Bornsdorfer Straße: besetzt und geräumt
Senatorin Lompscher äußert Verständnis / Stadt und Land besteht auf Strafanzeigen
Am Pfingstsonntag besetzten rund 60 Menschen das Haus an der Bornsdorfer Straße 37 b. Nach einigen Stunden räumte die Polizei das Gebäude. Die Eigentümerin, die landeseigene Wohnungsbaugesellschaft Stadt und Land stellte Strafanzeige wegen Hausfriedensbruch.
Der Seitenflügel, ein ehemaliges Schwesternwohnheim, steht seit langer Zeit leer. Die Stadt und Land hatte das Gebäude vor drei Jahren erworben, um dort rund 40 Wohnungen zu errichten. Der Umbau sei vorbereitet und solle noch in diesem Jahr beginnen, teilt die Senatsverwaltung für Stadtentwicklung und Wohnen mit. Derzeit befinde sich das Gebäude in einem schlechten baulichen Zustand, die Statik sei gefährdet.

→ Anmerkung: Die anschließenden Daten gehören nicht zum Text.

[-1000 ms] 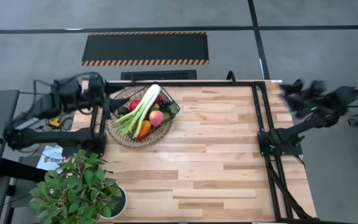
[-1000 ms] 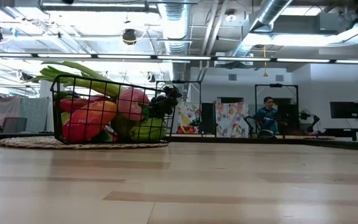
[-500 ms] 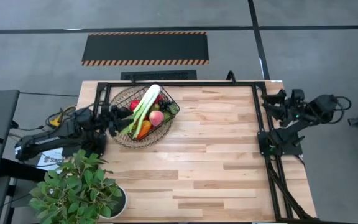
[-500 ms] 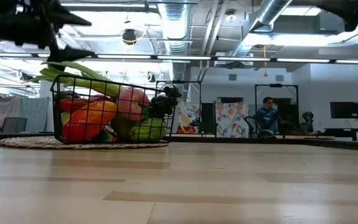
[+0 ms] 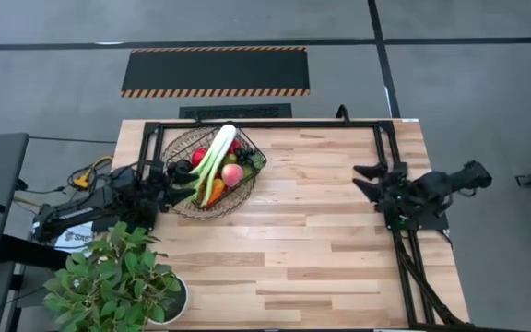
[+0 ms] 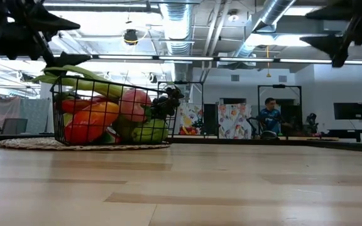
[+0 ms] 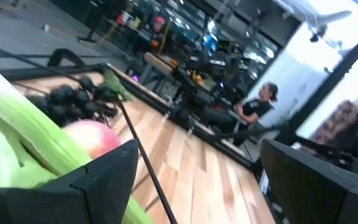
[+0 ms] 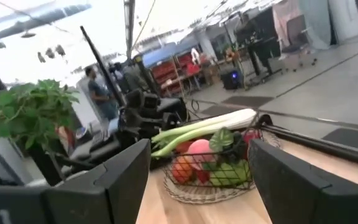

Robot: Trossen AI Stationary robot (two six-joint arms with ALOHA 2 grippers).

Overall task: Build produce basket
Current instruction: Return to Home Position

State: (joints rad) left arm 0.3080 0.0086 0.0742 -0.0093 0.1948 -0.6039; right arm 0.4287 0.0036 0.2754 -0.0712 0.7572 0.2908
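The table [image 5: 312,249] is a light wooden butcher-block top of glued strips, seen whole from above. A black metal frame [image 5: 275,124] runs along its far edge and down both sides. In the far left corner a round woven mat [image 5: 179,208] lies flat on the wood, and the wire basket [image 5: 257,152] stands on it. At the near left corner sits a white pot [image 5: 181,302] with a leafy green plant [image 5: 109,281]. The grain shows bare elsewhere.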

Stadt-und-Land-Geschäftsführer Ingo Malter und Staatssekretär Sebastian Scheel seien am Sonntag vor Ort gewesen und hätten den Besetzern angeboten, über ein Wohnprojekt an der Bornsdorfer Straße 37 b zu sprechen – falls sie das Haus verlassen würden. Die gesetzte Frist – 20.30 Uhr – sei aber ergebnislos ausgelaufen und eine Kontaktaufnahme zu den Besetzern sei nicht möglich gewesen. Deshalb sei das Haus auf Wunsch der Stadt und Land schließlich geräumt worden.
"Wir waren erreichbar, es gab keine Frist"
Das stellen die Besetzer anders dar. Auf ihrem Blog „besetzen.noblogs.org“ schreiben sie, es sei ihnen nicht nur um einen symbolischen Protest gegangen, sondern auch darum, „eine solidarische Alternative zu erproben“. Und weiter: „Die Verhandlungen waren zur Zeit der Räumung noch nicht beendet. Es wurde uns nie eine konkrete Frist mitgeteilt. Wir waren die ganze Zeit auf einem Verhandlungstelefon erreichbar, dessen Nummer Ingo Malter bekannt war.“ Sie fordern die Stadt und Land auf, die Strafanzeigen zurückzuziehen.
Damit haben sie Katrin Lompscher (Linke), Senatorin für Stadtentwicklung, auf ihrer Seite. Sie hat die Wohnungsbaugesellschaft gebeten, die Anzeigen gegen alle fallen zu lassen, die das Gebäude ohne Widerstand verlassen haben. Sie sagt: „Die Aktion zeigt, dass es in großen Städten wie Berlin für Menschen mit niedrigen Einkommen immer schwerer wird, eine Wohnung zu finden. Vor diesem Hintergrund ist die Motivlage der Besetzerinnen und Besetzer, ein deutliches politisches Zeichen zu setzen, nachvollziehbar.“ Allerdings schränkt sie ein: „Trotzdem stellt die Besetzung von Gebäuden einen Eingriff ins Eigentumsrecht dar und kann strafrechtliche Konsequenzen haben.“
Ingo Malter hat signalisiert, dass er dem Wunsch der Senatorin nicht entsprechen wird und die Anzeigen aufrechterhält.
Auch in der Kreuzberger Reichenberger Straße 114 wurde am Pfingstsonntag ein Gebäude besetzt. Außerdem gab es weitere sieben „Scheinbesetzungen“ in der Stadt: An diesen Häusern wurden Transparente aufgehängt.